The 2012 Budget is designed to win the next general elections for Najib and not to reform and transform the country’s system, structures and institutions to end the rot which has seen Malaysia losing out in international competitiveness and being overtaken by more and more countries in national, economic and human resource development including in South East Asia.
It is no surprise that reactions to Najib’s “election budget” apart from the Barisan Nasional bandwagon had not been so ecstatic, with Transparency International lamenting that the 2012 Budget “fails to inch the country towards any form of transparency and accountability” while economic analysts describing it as a “non-event for the market” because of its over-rosy projections whether revised economic growth target of 5 to 5.5 per cent of GDP for 2011 and from five to six per cent next year or the projected budget deficit of 4.7 per cent next year.
The question all are asking about the 2012 Budget is not whether Malaysia will become more competitive and better positioned to achieve the goal of a developed and high-income nation but whether it will fortify UMNO and Barisan Nasional’s position in the next general election and save Najib’s premiership.

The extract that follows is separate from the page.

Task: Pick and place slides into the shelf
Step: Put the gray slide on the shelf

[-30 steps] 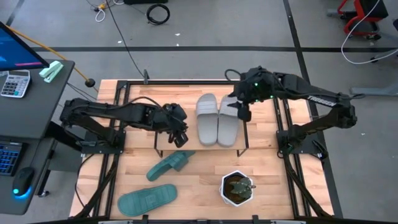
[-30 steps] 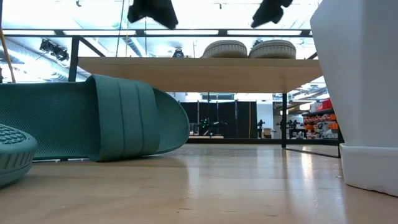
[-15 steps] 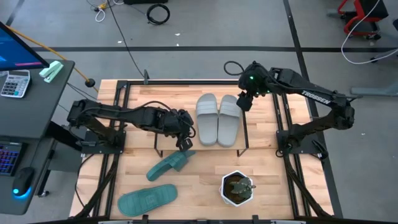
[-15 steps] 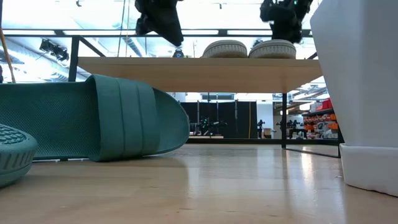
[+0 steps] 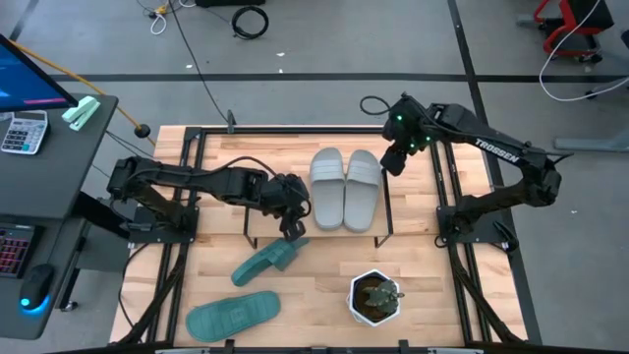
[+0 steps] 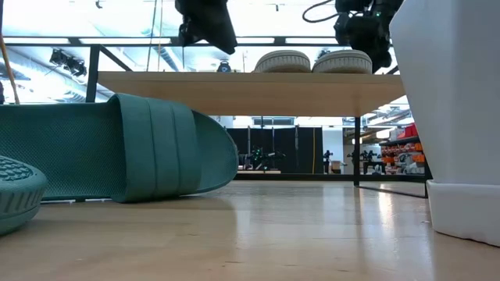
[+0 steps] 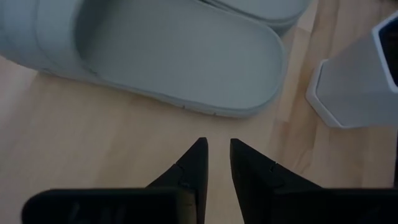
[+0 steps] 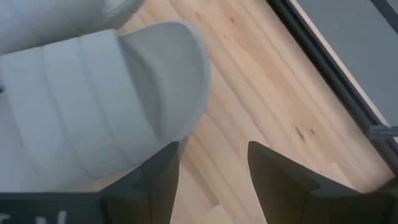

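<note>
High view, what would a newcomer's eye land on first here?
Probably the two light grey slides lying side by side on the shelf mid-table, with the right gripper open beside them and the left gripper at the shelf's front edge. Next, the two teal-green slides on the tabletop in front, with a white potted plant to their right.
</note>
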Robot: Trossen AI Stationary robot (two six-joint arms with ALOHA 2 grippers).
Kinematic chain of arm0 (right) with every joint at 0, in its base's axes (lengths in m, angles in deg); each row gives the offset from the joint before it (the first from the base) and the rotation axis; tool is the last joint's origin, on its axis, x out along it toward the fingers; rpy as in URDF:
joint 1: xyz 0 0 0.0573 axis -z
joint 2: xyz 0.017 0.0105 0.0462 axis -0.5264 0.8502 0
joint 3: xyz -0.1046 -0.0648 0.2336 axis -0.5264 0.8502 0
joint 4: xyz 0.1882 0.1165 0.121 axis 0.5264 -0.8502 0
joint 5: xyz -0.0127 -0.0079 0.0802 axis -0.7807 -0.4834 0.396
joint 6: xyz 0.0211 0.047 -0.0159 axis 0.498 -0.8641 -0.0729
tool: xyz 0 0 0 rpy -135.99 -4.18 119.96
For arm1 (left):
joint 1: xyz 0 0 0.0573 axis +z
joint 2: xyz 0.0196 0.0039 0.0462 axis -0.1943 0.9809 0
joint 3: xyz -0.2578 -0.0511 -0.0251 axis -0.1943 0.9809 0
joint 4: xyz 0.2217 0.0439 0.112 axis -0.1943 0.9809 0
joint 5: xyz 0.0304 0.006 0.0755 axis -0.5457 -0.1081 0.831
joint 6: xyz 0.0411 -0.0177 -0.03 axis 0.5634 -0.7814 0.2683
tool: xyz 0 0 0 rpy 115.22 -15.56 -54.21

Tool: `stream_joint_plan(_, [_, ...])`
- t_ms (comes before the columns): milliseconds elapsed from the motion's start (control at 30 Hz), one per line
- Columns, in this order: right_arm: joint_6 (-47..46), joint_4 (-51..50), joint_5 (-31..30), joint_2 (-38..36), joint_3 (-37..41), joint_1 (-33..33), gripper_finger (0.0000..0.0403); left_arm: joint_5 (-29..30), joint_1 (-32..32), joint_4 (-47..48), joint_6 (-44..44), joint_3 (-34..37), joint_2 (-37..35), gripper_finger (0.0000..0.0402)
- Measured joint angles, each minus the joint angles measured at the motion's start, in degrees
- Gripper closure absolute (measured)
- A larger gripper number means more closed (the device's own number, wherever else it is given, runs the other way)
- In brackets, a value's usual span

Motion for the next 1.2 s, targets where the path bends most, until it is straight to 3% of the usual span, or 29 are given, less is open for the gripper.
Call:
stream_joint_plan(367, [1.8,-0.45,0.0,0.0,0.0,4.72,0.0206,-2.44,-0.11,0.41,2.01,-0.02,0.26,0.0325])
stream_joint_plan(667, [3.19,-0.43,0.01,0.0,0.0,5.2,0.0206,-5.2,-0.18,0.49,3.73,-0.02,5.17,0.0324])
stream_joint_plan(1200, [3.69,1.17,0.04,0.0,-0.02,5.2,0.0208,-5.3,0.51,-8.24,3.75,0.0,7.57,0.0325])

This in a nutshell is what is wrong about Najib’s 2012 Budget.
At RM230 billion, an increase from RM213 billion in 2011, government spending has continued to soar without taking into consideration the long term effect for the nation. Moreover, much of the increment goes to the operating expenditure which rises from RM162 billion in 2011 to RM181 billion, while the development budget increased marginally to RM51.25 billion from RM51.18 billion in 2011.
In order to fulfill his promise to help the people to curb rising cost of living, it is not sufficient for Najib to give cash handout to certain groups as the government has ignored the welfare of the average man and woman who face the same cost-of-living pressures.
A more stringent targeted subsidy for the poor should be put in place instead of goodies according to occupational category to ensure that those who are really needy are being looked after.